▶ WORK TO BE COMPLETED
Among the entries below, one stretch runs from the line that contains "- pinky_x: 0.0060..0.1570" through the line that contains "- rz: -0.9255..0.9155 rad". Repeat that stretch exactly, ends included, and only that.
# # #
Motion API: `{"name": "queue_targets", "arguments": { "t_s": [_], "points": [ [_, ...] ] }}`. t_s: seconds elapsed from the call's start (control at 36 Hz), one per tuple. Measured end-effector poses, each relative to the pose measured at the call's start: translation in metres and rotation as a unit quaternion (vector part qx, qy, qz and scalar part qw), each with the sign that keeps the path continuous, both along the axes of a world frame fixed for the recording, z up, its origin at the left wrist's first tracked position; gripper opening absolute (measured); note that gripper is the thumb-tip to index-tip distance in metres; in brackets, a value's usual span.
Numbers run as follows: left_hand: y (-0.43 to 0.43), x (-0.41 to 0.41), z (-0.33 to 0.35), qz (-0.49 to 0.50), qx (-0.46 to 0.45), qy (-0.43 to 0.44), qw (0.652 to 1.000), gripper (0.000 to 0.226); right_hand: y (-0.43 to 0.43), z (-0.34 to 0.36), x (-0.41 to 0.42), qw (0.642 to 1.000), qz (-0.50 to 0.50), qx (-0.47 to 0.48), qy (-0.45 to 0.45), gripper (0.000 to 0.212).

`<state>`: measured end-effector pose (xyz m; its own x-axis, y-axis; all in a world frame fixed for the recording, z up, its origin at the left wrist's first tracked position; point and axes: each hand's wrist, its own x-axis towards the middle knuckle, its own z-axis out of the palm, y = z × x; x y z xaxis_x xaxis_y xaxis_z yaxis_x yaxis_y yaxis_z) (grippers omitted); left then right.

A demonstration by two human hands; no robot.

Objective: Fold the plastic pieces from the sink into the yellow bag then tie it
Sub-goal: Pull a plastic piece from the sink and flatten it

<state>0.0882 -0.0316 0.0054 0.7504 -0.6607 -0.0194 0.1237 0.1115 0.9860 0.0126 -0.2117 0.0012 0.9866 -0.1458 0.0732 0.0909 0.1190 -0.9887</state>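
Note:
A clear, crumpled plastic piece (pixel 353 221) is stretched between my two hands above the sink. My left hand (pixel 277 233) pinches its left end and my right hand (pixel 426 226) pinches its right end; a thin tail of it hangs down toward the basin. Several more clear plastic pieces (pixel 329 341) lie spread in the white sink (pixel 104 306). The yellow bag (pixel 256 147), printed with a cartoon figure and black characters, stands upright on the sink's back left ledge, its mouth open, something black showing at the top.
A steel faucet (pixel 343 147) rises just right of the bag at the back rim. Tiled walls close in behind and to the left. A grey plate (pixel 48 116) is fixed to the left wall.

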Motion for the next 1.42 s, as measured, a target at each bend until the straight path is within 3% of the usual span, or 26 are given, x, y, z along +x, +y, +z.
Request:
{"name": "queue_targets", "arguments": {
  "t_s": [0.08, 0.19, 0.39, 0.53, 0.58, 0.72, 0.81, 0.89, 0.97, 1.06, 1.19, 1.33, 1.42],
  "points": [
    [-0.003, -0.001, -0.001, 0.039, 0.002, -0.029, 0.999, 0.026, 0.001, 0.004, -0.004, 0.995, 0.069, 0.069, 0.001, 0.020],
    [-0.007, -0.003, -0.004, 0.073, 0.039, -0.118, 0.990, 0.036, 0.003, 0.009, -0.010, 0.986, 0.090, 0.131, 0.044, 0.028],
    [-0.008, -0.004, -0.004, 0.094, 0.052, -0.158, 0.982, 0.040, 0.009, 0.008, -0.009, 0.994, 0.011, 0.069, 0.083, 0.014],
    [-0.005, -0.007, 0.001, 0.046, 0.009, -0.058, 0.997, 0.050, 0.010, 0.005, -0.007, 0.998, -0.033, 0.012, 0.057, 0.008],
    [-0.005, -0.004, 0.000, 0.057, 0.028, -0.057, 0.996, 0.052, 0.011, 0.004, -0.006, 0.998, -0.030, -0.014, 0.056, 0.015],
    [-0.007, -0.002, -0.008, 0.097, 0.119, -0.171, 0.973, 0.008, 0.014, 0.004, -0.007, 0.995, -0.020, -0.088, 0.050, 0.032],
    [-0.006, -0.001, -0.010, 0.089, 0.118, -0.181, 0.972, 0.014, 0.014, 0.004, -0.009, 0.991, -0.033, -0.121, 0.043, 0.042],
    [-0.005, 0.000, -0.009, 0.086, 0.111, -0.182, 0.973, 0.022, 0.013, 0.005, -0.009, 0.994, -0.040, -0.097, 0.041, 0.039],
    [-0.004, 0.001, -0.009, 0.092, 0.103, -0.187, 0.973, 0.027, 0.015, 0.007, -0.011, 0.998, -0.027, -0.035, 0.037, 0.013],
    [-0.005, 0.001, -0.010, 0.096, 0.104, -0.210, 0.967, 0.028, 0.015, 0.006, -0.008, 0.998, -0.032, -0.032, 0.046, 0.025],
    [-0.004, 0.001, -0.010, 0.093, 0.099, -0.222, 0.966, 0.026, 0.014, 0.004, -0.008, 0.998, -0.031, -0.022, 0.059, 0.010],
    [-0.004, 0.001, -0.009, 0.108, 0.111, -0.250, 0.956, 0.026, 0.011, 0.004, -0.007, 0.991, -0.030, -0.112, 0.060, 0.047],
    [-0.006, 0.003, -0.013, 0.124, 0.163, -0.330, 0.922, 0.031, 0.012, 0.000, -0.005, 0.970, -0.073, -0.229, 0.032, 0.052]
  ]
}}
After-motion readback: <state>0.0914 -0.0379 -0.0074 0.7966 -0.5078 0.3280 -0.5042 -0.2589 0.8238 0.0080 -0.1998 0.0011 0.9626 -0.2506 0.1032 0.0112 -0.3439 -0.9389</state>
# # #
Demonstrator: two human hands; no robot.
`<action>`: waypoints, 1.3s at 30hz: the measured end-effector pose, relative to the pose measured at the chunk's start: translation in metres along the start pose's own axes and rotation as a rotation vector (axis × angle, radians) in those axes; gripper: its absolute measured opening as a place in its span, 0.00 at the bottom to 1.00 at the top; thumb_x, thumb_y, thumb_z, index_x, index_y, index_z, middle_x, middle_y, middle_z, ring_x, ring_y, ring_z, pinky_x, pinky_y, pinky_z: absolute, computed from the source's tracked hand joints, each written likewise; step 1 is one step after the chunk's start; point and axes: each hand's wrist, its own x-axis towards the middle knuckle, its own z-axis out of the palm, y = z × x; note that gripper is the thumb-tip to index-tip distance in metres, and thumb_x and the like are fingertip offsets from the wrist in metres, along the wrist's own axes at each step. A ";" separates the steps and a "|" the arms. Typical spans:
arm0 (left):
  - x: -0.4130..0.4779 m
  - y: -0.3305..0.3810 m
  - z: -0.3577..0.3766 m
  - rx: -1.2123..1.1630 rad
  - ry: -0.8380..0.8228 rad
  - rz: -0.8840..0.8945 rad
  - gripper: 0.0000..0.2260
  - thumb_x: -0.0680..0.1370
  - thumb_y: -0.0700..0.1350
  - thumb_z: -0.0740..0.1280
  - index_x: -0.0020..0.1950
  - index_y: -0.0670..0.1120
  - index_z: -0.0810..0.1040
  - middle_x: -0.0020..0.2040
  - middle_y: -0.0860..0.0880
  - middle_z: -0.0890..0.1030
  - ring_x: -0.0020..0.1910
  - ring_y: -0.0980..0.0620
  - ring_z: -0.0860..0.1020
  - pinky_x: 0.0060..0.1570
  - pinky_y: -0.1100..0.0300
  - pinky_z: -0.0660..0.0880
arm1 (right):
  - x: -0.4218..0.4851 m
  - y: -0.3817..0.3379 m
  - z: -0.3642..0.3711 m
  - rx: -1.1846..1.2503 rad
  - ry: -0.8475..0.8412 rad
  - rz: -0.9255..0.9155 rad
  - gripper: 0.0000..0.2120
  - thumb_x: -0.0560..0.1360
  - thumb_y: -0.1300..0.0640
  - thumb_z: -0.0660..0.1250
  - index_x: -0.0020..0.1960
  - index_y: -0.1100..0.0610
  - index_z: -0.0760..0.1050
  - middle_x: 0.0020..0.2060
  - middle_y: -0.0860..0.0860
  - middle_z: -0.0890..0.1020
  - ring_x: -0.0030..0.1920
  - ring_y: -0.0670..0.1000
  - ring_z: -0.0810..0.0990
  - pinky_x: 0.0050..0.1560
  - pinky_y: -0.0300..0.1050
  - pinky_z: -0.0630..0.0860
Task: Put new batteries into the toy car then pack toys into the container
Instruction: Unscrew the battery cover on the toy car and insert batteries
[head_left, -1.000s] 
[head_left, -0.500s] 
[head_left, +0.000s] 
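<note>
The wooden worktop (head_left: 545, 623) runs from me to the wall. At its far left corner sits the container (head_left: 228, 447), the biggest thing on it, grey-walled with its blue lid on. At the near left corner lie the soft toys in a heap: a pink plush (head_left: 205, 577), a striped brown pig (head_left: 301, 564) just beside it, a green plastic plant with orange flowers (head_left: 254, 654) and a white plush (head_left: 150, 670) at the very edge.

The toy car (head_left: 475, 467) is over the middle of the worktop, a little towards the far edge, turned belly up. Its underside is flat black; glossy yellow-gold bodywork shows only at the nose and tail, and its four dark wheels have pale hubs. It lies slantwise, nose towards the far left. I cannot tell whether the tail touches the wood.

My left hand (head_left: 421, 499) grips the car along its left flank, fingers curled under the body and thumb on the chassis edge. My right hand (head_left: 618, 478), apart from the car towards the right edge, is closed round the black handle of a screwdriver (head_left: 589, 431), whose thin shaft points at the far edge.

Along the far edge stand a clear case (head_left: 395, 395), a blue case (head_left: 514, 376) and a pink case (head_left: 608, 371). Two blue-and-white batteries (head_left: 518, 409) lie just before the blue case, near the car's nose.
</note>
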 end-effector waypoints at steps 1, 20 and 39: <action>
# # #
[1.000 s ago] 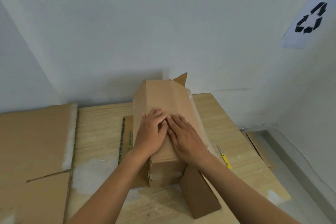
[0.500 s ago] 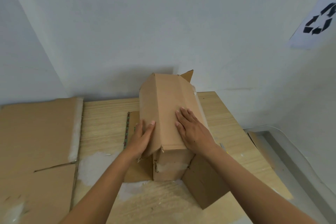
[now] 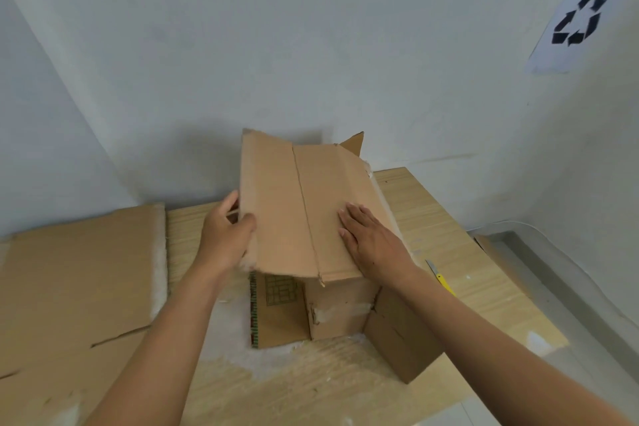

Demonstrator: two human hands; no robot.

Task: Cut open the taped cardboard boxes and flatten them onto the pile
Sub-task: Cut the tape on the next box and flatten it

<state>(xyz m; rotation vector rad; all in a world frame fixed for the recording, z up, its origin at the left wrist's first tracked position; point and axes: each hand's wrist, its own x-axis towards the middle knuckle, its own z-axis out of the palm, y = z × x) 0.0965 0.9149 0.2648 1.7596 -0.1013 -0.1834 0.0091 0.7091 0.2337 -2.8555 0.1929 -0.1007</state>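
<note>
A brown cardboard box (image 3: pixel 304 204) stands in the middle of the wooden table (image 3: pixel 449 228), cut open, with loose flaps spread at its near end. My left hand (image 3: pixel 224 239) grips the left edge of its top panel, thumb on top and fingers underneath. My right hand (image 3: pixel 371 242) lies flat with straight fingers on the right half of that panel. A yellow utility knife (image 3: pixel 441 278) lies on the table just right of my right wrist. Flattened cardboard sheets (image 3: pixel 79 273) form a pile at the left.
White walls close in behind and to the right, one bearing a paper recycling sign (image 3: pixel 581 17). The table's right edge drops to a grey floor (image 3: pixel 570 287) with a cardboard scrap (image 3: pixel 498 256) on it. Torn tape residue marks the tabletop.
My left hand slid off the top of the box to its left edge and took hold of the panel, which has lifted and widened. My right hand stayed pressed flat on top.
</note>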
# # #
▶ RESPONSE TO THIS TASK
  - pinky_x: 0.0060..0.1570
  - pinky_y: -0.1100..0.0300
  - pinky_z: -0.0660..0.0880
arm1 (right):
  - x: -0.4218..0.4851 m
  - y: -0.3817..0.3379 m
  - z: -0.3642..0.3711 m
  - rx: -1.1846..1.2503 rad
  - ry: -0.8475..0.8412 rad
  - rz: -0.9255..0.9155 rad

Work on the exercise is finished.